(TASK STATEMENT)
Find the lines holding the string "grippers" in the data, then copy all of them.

(Source records)
──────────────────────────────

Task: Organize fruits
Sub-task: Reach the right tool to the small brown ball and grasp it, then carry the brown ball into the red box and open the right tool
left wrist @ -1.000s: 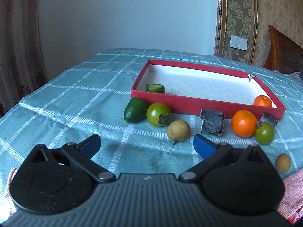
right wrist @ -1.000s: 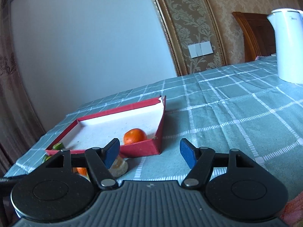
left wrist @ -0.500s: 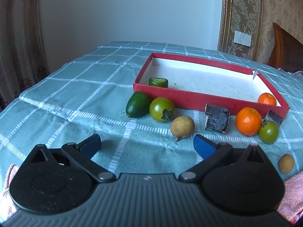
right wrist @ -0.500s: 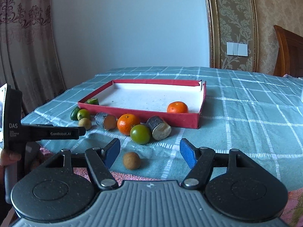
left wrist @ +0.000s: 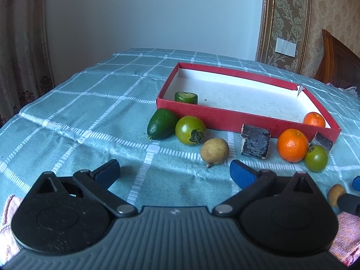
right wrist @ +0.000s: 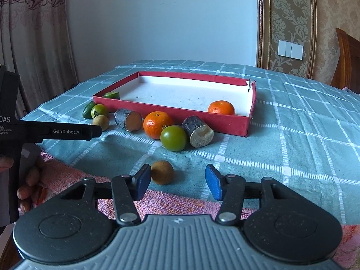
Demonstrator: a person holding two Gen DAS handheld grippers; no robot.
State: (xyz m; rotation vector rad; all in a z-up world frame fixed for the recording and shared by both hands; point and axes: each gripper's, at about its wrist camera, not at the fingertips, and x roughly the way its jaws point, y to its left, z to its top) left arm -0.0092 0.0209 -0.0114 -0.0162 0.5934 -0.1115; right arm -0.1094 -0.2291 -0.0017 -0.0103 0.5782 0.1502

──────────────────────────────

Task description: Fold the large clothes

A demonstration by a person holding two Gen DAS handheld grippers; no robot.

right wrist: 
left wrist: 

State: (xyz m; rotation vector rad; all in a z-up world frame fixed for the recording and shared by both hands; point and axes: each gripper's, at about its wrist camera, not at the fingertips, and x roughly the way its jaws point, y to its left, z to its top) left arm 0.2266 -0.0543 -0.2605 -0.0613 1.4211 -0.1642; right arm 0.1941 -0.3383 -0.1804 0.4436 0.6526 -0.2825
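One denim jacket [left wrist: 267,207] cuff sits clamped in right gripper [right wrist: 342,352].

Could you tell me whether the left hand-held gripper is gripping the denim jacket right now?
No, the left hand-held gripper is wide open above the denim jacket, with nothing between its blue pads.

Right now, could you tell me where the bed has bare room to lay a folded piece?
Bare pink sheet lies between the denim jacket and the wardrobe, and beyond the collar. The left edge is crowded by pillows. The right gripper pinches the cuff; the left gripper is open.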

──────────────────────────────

(RESULT OF THE TASK)
Demonstrator: a person holding two Gen DAS handheld grippers; no robot.
A demonstration by a person holding two Gen DAS handheld grippers; no robot.

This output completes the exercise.